I also like #3 a lot, but would crop on the left all the way to the back of the pickup truck. This would focus attention on the more interesting elements. Maybe a little off the top as well.

OK, my take on toning. If by toning, you mean just making a neutral bw a little warm or cool, I don't see how someone could object because darkroom photographic papers ran the gamut from very warm to neutral to cool with just the usual processing. Polycontrast papers even looked warm at low contrast and neutral at high contrast. This has always been part of bw photography. In fact, toning to get quite intense sepia or other tones was also practiced by many darkroom bw photographers. Some people haven't accepted that digital photography opens up additional possibilities and think anything that couldn't have been done in a darkroom is crap, but in the case of toning, quite a bit was done by darkroom photographers, so what's the basis for the objection? Most of what you've posted could have been done in the darkroom, except possibly #6 (like that one too, by the way), and that could have been accomplished by hand coloring. Were all photographers who did hand coloring hacks as well? I think not.
you need to tell your friend he is way off base.

serious black and white photographers tone their prints for several reasons. the most common being archival projection. selenium for one type and sepia for the other.

there are a wide variety of toners that aren't archival and some find them not atractive (does that some familar).

one had to print differently for different types of toners, as the toners change the silver content of the paper.
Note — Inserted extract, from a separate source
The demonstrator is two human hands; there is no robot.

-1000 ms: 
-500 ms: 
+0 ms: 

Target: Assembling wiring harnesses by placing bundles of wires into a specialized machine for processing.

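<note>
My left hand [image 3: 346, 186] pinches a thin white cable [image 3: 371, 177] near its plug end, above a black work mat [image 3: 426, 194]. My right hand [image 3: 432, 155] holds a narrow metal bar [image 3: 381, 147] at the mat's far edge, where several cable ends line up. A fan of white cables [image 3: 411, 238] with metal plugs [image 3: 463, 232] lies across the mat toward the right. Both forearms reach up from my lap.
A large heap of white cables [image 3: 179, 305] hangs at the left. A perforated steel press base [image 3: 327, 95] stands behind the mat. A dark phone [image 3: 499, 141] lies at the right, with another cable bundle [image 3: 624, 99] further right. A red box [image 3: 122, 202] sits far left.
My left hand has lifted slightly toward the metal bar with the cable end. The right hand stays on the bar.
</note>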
for some time now, many digital black and white photographers have been using various shades of duo or quad tones in ps as it is very difficult to get a netural black and white digital print from anything but high end commerical printers and/or with some using special rips and other aids;i.e. all grey inks which by the may be called black but aren't)

this is an area that is getting better, but until lower price printers are made that don't have a color cast to the black and white prints, folks will continue to "tone"

your friend needs to do a lot more research before talking out his hat.
1, 2, 4 and 6 dont do much for me.
3. Girl on the bike perfectly framed by the chairs, interesing shot.
5. Guy on the left is too close to the edge as with the guy on right, needs to be leveled I feel.
7. I like, nice comp, makes me curious regarding the couple.
8. I like this, but I think I would prefer it if there were no people I think.

Winner for me is a toss between 7 and 8 :)

I dont know much about B&W or toning, but I think toning has its place too warm or cool for sure, why limit your vision.
3 is superb.
Thanks everyone.
Unfortunately, I sort of blew it with #5. There's no room to straighten it without losing the guy on the left, I'm afraid. I really like the shot but wish my lens was wider. I was across the street and had no room to move further back. Oh well.
I think the tones are fine depending on the photo. #1 looks a tad overexposed. #7 looks a bit soft. I think #3 is my favorite of the bunch, I do wish however the chairs were not right out front.